Work order:
Return, from the lines below, each one that includes the word "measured".
[Data shown Boundary: Start]
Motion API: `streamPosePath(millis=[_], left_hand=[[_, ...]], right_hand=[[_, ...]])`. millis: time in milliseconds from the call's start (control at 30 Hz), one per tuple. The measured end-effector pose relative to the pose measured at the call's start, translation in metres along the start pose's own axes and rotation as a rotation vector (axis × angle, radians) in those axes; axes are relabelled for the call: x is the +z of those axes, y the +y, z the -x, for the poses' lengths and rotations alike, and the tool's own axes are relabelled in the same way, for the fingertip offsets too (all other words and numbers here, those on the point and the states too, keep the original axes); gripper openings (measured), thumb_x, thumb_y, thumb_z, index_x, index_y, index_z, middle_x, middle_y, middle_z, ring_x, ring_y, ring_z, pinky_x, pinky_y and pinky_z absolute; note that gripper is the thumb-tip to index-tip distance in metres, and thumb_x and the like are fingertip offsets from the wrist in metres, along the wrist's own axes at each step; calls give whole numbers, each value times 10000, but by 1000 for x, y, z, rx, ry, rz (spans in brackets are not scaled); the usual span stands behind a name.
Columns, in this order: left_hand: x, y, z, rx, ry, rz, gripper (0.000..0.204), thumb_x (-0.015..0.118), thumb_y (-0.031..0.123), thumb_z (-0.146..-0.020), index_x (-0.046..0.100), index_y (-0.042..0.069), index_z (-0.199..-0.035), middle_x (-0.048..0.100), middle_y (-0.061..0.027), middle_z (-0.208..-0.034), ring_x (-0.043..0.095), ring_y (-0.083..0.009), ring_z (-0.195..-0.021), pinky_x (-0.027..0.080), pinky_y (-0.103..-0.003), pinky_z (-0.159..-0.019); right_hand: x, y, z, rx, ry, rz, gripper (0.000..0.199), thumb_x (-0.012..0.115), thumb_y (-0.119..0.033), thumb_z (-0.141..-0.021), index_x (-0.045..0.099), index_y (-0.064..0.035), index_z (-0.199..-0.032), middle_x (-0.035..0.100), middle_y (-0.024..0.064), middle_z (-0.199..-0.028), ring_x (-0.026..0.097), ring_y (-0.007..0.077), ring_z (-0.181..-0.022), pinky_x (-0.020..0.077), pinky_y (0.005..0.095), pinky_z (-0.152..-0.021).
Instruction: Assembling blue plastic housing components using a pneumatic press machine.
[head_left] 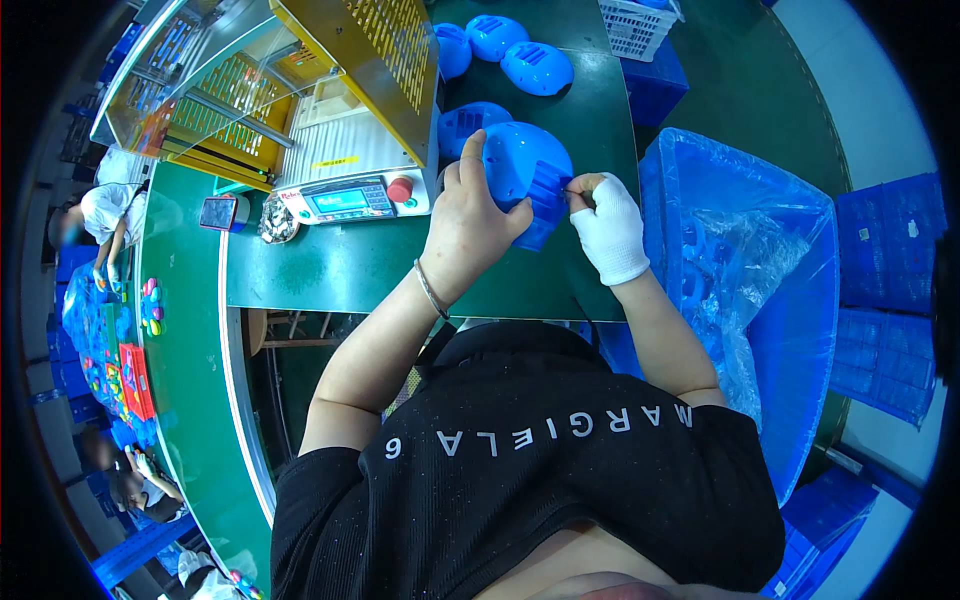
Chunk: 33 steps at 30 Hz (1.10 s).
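Observation:
A glossy blue plastic shell, domed with a slotted part, is held tilted over the green workbench. My left hand grips its left side, thumb near the lower edge and index finger stretched along the top. At the shell's right edge, the bare thumb and index finger of my right hand are pinched together; a white glove covers the rest of that hand. Whatever is between those fingertips is too small to make out. Just behind the held shell lies another blue shell, partly hidden.
Several similar shells lie farther back. At left stands a machine with a yellow perforated guard, control panel and red button. A phone lies beside it. A film-lined blue bin stands right. People work at far left.

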<state>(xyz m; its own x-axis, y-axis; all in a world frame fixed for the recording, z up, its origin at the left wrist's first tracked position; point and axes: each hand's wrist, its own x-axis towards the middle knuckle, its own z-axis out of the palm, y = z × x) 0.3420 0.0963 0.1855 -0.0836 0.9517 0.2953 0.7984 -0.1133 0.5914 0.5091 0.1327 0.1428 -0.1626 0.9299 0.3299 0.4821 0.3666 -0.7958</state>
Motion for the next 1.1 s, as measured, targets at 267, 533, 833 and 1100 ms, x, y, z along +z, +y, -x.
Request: streamPosePath(millis=[267, 533, 833, 1100], left_hand=[[-1, -1, 1, -1, -1, 3, 835, 689, 200, -622, 213, -18, -1272, 447, -318, -1009, 544, -440, -825, 494, -422, -696], [-1, -4, -1, 0, 3, -14, 837, 687, 202, -622, 212, -14, -1276, 459, -310, -981, 550, -434, -793, 496, -423, -678], [-2, 5, -1, 107, 74, -31, 844, 688, 174, -609, 212, 13, -1287, 458, -268, -916, 559, -405, -718, 508, -408, -605], [-1, 9, -4, 123, 86, -46, 857, 691, 164, -603, 204, 19, -1294, 452, -248, -906, 560, -379, -727, 512, -397, -586]], right_hand=[[-8, -19, -4, -287, -116, 429, 179, 640, -22, -677, 565, -53, -836, 564, 103, -844, 563, 284, -742, 468, 341, -655], [-5, -8, -9, -285, -62, 337, 141, 647, -71, -678, 576, -57, -799, 570, 103, -828, 570, 281, -748, 475, 348, -644], [-2, -13, -6, -193, -5, 401, 154, 653, -48, -676, 561, -39, -799, 578, 120, -832, 571, 300, -747, 470, 350, -643], [-8, -16, -6, -285, 110, 351, 170, 645, -18, -672, 568, -58, -818, 571, 100, -850, 565, 292, -766, 470, 343, -648]])
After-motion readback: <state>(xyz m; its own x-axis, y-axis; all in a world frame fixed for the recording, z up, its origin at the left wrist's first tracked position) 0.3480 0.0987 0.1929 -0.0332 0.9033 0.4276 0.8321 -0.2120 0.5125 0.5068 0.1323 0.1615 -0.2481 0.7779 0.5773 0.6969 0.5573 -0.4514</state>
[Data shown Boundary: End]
Finished task:
Motion API: `streamPosePath(millis=[_], left_hand=[[_, ...]], right_hand=[[_, ...]])`. millis: time in milliseconds from the call's start (control at 30 Hz), one per tuple. The measured end-effector pose relative to the pose measured at the call's start, translation in metres along the start pose's own axes and rotation as a rotation vector (axis × angle, radians) in those axes; axes are relabelled for the call: x is the +z of those axes, y the +y, z the -x, for the poses' lengths and rotations alike, and the tool's own axes are relabelled in the same way, for the fingertip offsets too (all other words and numbers here, those on the point and the states too, keep the original axes); gripper openings (measured), thumb_x, thumb_y, thumb_z, index_x, index_y, index_z, middle_x, middle_y, middle_z, ring_x, ring_y, ring_z, pinky_x, pinky_y and pinky_z absolute; note that gripper is the thumb-tip to index-tip distance in metres, and thumb_x and the like are fingertip offsets from the wrist in metres, along the wrist's own axes at each step; calls give whole numbers, each value times 10000, but by 1000 for x, y, z, rx, ry, rz (spans in brackets are not scaled); the usual span stands behind a name.
Motion for the next 1.1 s, as measured, targets at 267, 533, 833 and 1100 ms, x, y, z along +z, +y, -x.

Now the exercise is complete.